5.1 The pivotal quantity method

Definition 5.1 (Confidence interval) Let \(X\) be a rv with induced probability \(\mathbb{P}(\cdot;\theta),\) \(\theta\in \Theta,\) where \(\Theta\subset \mathbb{R}.\) Let \((X_1,\ldots,X_n)\) be a srs of \(X.\) Let \(T_1=T_1(X_1,\ldots,X_n)\) and \(T_2=T_2(X_1,\ldots,X_n)\) be two unidimensional statistics such that

\[\begin{align} \mathbb{P}(T_1\leq \theta\leq T_2;\theta)\geq 1-\alpha, \quad \forall \theta\in\Theta.\tag{5.1} \end{align}\]

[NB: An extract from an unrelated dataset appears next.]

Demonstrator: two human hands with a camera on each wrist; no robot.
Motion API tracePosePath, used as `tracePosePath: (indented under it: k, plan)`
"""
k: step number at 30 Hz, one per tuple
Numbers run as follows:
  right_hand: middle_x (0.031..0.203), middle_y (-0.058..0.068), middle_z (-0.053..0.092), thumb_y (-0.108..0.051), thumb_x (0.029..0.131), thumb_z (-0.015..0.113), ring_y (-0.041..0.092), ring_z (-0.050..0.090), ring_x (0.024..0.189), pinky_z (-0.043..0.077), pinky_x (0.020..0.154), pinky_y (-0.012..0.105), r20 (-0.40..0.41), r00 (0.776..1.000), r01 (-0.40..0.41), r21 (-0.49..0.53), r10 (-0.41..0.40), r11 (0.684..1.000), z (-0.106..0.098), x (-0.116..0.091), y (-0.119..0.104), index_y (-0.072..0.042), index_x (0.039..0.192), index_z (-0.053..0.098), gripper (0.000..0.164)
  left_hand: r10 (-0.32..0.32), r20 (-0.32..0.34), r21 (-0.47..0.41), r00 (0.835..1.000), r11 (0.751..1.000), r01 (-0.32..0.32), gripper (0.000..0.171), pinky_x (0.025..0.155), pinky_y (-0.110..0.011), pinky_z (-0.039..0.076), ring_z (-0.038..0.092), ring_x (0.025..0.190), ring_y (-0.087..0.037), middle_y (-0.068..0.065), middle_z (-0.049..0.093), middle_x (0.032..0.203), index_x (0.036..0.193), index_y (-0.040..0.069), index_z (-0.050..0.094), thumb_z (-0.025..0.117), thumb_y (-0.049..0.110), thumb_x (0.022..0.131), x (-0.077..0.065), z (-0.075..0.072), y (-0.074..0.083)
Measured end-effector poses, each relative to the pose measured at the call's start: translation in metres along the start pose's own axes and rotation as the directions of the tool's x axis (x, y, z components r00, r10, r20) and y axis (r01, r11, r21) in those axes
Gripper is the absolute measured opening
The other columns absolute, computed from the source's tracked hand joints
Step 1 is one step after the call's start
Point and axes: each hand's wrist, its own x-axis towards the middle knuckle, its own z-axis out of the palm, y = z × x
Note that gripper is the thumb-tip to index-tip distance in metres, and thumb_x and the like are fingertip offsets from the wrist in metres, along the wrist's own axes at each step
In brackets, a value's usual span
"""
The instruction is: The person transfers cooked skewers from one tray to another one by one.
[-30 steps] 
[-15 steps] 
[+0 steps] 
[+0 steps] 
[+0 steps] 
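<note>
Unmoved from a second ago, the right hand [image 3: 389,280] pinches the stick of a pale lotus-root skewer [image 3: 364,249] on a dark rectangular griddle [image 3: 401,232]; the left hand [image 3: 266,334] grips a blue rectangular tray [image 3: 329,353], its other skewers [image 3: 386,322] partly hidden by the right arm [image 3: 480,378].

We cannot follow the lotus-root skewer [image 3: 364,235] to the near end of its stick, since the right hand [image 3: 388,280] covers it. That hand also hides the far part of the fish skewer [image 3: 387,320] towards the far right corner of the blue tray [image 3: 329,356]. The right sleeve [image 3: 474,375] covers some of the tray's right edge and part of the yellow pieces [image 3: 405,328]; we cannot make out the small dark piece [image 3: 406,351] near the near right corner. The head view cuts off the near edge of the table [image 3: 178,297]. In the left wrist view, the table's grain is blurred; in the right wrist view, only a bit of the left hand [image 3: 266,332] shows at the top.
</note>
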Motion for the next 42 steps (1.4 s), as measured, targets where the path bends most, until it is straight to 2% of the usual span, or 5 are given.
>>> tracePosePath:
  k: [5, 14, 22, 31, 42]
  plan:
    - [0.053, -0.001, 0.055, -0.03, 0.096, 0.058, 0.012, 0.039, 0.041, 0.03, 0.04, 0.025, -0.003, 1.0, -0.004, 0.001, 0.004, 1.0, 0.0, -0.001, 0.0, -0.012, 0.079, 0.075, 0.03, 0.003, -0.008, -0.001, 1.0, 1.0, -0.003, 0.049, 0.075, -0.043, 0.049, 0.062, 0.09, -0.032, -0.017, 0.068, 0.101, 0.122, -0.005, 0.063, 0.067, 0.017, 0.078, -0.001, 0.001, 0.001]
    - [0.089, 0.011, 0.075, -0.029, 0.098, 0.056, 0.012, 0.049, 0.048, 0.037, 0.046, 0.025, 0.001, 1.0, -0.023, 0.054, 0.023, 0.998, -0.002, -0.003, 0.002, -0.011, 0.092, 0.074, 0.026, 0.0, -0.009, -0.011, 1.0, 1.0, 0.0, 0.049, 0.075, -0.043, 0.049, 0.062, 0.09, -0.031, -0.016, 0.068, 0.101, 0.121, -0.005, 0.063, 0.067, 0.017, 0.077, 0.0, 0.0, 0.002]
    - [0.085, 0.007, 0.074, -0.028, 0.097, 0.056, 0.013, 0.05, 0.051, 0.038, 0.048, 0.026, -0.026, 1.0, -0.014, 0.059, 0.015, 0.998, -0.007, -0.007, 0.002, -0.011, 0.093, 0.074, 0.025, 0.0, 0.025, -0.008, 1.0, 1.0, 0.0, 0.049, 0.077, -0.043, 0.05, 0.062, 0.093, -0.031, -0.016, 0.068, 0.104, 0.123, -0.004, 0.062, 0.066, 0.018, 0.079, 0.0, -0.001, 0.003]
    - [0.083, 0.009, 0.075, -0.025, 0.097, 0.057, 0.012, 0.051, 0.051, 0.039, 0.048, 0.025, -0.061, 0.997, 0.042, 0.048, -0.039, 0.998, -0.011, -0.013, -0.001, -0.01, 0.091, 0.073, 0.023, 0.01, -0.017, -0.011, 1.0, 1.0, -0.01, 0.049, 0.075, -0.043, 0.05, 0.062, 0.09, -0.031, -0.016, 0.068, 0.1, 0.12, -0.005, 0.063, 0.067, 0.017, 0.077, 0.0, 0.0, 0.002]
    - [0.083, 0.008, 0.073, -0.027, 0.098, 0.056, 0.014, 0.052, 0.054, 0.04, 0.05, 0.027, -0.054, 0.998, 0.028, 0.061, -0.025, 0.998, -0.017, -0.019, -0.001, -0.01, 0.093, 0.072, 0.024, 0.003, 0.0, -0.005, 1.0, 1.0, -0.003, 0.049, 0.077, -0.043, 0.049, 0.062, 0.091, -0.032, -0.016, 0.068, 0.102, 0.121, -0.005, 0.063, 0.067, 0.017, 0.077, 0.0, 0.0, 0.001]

Then, the interval \(\mathrm{CI}_{1-\alpha}(\theta):=[T_1(x_1,\ldots,x_n),T_2(x_1,\ldots,x_n)]\) obtained for any sample realization \((x_1,\ldots,x_n)\) is referred to as a confidence interval for \(\theta\) at the confidence level \(1-\alpha\).

The value \(\alpha\) is denoted as the significance level. \(T_1\) and \(T_2\) are known as the inferior and the superior limits of the confidence interval for \(\theta,\) respectively. Sometimes the interest lies in only one of these limits.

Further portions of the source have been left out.